It’s not easy to shut the world out to pray when you can’t keep your eyes and fingers off your smartphone. Even while praying, I continue to be barraged with every sort of text messages and notifications. To be able to pray, one has to work really hard to pry oneself away from all the digital distractions that have become the very atmosphere of our lives. Can you bring yourself to shut off your devices? I suspect that for many people, the idea of getting disconnected–even for just a while–sounds almost life-threatening.

Which makes me wonder: Is silence an endangered species? How much space for silence and solitude are we still able to carve out of our busy digital lives? 

The American comedian, Louis CK, shares this experience of driving alone one evening and hearing a Bruce Springsteen song that quite inexplicably made him experience a deep sudden sadness. The unexpected sadness was strong enough and intriguing enough for him to pull off the road and stop his car. He was about to reach for his phone to text some friends about it, but for some reason, decided against it. He sat there, stayed with his feelings–alone–and before he knew it, he found himself weeping.
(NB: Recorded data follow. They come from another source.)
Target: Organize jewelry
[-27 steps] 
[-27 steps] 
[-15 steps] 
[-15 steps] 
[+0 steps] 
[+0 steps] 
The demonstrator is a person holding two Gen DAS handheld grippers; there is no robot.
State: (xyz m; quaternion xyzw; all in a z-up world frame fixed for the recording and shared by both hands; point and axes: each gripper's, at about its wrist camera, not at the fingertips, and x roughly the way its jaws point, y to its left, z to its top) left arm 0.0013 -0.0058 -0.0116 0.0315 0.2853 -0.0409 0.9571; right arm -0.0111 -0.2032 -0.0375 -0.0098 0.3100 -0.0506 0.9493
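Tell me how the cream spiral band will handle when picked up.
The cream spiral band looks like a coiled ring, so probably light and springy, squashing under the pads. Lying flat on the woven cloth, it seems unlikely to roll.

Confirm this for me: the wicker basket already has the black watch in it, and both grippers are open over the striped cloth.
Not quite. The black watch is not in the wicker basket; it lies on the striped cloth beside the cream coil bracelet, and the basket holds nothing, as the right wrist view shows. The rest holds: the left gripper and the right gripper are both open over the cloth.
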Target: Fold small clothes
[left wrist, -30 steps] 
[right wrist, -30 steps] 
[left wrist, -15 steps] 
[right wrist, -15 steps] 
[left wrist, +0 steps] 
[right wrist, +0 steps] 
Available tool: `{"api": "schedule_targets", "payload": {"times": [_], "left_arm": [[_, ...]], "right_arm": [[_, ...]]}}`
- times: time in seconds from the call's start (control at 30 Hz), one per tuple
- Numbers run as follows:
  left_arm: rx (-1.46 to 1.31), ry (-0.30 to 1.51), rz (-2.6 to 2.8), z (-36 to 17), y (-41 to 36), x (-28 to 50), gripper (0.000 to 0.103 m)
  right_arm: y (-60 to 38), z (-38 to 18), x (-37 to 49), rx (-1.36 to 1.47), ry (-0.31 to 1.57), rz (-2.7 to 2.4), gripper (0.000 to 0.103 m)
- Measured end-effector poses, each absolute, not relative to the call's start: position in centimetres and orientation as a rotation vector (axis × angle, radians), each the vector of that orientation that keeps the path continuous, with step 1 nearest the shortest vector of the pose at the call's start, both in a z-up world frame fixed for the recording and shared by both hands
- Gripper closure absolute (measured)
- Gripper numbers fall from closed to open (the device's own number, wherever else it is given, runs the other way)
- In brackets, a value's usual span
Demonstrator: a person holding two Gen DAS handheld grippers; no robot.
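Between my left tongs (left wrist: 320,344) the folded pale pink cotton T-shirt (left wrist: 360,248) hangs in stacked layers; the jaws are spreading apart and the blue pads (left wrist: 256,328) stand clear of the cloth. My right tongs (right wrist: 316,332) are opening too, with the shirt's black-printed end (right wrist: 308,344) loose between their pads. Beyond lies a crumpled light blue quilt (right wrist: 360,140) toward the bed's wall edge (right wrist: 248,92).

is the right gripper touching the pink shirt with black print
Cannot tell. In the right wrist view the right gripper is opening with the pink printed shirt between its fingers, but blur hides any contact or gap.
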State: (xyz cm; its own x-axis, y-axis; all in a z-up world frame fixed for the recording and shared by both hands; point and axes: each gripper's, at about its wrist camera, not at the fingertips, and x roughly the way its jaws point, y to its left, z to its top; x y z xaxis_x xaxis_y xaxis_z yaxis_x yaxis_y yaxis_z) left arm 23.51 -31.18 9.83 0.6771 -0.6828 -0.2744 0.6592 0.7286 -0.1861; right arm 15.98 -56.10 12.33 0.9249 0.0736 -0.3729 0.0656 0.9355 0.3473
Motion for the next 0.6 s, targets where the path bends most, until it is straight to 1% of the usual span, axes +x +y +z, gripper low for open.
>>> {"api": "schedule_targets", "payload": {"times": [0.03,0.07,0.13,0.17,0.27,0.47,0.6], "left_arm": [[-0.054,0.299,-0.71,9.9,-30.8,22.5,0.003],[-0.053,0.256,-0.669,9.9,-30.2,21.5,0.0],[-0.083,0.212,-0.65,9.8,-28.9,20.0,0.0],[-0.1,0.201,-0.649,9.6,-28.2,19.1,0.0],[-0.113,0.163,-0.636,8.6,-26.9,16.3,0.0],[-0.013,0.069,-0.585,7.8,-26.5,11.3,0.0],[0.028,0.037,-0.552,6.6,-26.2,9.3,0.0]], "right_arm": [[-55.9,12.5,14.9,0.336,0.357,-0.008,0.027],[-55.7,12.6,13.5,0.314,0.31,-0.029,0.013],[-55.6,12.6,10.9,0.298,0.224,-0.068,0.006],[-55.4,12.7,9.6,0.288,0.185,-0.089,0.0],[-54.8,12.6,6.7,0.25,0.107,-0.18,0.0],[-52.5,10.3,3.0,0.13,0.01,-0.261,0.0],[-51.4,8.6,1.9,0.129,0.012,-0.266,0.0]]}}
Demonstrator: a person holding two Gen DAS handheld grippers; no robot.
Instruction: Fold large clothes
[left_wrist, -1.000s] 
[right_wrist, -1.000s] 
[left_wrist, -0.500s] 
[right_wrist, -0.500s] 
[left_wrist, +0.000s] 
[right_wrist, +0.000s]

It was a rare and valuable gift–a moment when he could–for once–be with himself and by himself, and savor what life was offering him there and then.

Had he not resisted the temptation of immediately connecting with others and “sharing” that experience, he might have missed out on that significant experience; he might have lost that moment. 

How many times have we lost moments like that because we were too eager to share our experiences with others? Instead of quietly gazing at a blazing sunset and allowing the power and beauty of it to flood us with a sense of awe, we Instagram it. Instead of staying with an unexpected feeling of anger, nursing it, taming it, and in the process, learning something important about ourselves, we react in the same way many people do today: We give vent to “internet rage” and impulsively type out an angry tweet that we will most likely regret almost as soon as we post it.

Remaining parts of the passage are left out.